- **EXERCISE DESCRIPTION**: When the line containing "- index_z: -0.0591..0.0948" appears in the data below, begin copying there and stop only after the line containing "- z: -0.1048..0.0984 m".

- **INFORMATION SHOWN**:

[Start of section]

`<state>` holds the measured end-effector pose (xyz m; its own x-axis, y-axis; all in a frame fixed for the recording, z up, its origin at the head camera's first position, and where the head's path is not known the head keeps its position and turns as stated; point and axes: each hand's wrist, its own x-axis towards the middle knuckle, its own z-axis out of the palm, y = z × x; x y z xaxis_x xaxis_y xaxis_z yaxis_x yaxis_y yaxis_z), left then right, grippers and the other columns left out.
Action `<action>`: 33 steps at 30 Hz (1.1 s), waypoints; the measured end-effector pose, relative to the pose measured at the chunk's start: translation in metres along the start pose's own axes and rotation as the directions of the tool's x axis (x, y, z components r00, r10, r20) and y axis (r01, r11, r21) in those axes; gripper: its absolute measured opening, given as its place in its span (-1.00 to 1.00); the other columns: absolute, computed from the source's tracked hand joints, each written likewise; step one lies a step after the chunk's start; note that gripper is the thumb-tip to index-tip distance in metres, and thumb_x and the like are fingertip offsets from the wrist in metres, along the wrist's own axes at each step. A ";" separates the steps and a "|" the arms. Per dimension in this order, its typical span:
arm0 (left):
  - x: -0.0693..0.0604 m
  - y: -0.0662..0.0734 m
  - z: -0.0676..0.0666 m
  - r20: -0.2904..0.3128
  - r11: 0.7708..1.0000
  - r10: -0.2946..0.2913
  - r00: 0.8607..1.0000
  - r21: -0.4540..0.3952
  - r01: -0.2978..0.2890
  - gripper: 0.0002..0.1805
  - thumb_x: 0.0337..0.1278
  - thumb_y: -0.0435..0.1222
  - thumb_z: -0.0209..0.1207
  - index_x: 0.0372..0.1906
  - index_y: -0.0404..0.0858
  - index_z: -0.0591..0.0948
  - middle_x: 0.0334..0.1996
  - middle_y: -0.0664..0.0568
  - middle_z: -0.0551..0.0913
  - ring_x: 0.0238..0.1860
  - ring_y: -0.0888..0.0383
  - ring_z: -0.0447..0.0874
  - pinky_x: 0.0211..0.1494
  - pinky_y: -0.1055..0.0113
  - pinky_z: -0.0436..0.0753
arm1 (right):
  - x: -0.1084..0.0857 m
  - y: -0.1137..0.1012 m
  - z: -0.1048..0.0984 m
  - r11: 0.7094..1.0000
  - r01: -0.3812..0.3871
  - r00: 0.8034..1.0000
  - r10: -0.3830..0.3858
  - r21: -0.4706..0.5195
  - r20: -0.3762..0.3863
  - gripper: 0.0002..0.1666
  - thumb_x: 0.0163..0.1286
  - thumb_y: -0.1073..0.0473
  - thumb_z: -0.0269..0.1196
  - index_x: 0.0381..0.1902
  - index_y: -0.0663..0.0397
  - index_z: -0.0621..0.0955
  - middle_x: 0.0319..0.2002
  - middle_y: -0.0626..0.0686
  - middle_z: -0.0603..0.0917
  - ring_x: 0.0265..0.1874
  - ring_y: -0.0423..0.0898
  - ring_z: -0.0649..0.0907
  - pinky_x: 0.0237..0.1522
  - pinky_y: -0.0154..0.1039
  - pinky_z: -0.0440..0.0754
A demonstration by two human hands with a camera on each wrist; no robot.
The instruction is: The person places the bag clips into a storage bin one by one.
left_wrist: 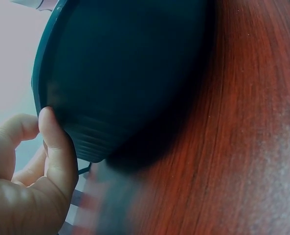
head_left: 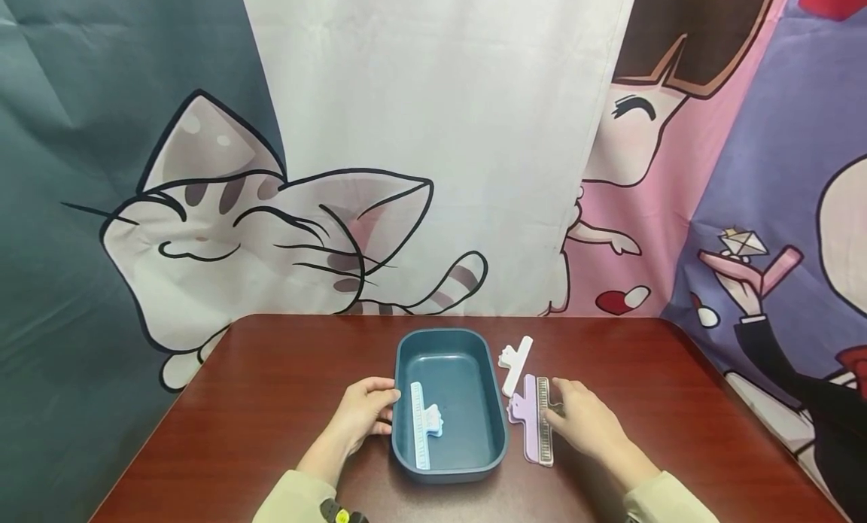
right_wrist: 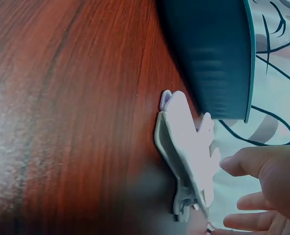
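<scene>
A dark teal plastic bin stands on the table, with a light blue bag clip lying inside along its left part. My left hand pinches the bin's left wall at the rim; in the left wrist view the left hand is at that wall's edge. To the bin's right lies a purple bag clip, side by side with a dark grey bag clip. My right hand hovers at the grey clip's right side. In the right wrist view the right hand has thumb and fingers spread apart, holding nothing.
A white bag clip lies behind the purple one, near the bin's right wall. The reddish-brown wooden table ends at a hanging cloth with cartoon figures behind it.
</scene>
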<state>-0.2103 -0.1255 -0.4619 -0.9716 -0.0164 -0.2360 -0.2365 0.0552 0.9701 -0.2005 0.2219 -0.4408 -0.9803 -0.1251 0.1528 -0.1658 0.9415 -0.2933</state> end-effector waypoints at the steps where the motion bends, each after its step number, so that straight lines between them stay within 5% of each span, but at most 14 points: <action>1: 0.000 0.000 0.000 0.001 1.000 0.000 1.000 0.003 0.000 -0.56 0.12 -0.33 0.19 0.09 -0.44 0.47 -0.46 -0.06 0.64 -0.61 0.20 0.54 -0.58 0.33 0.64 | 0.000 0.001 0.000 1.000 -0.004 1.000 0.004 0.000 0.006 -0.31 0.09 0.06 0.33 0.12 0.36 0.48 0.01 0.32 0.58 -0.02 0.23 0.60 -0.04 0.18 0.57; 22: -0.001 0.000 0.000 0.012 1.000 0.006 1.000 0.004 -0.006 -0.55 0.12 -0.33 0.18 0.10 -0.46 0.45 -0.50 -0.01 0.62 -0.62 0.21 0.51 -0.59 0.33 0.63 | -0.007 0.013 0.011 0.998 -0.055 0.997 0.055 0.005 0.048 -0.31 0.07 0.01 0.35 0.01 0.45 0.52 -0.11 0.34 0.62 -0.10 0.24 0.62 -0.08 0.19 0.57; 33: -0.003 0.003 0.000 0.016 1.000 0.010 1.000 -0.004 -0.010 -0.54 0.10 -0.32 0.19 0.09 -0.46 0.45 -0.50 -0.01 0.63 -0.62 0.21 0.51 -0.60 0.34 0.63 | -0.006 0.014 0.013 0.998 -0.064 0.997 0.064 0.005 0.047 -0.52 0.06 -0.01 0.35 -0.21 0.29 0.61 -0.35 0.13 0.63 -0.35 0.01 0.62 -0.32 0.04 0.60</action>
<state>-0.2081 -0.1257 -0.4587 -0.9739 -0.0003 -0.2268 -0.2265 0.0511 0.9727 -0.1985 0.2316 -0.4577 -0.9929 -0.0790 0.0893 -0.1030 0.9459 -0.3076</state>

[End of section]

- **PROBLEM SOLUTION**:
  - index_z: -0.0591..0.0948
  - middle_x: 0.0334..0.1996
  - middle_y: -0.0664..0.0568
  - middle_z: -0.0551..0.0913
  - ring_x: 0.0238..0.1860
  - ring_y: -0.0888..0.0383
  - ring_z: -0.0447..0.0874
  - pinky_x: 0.0211..0.1494
  - pinky_y: -0.1055..0.0113
  - pinky_z: -0.0436..0.0753
arm1 (right):
  - x: -0.1084..0.0857 m
  - y: -0.1137..0.1012 m
  - z: -0.1048..0.0984 m

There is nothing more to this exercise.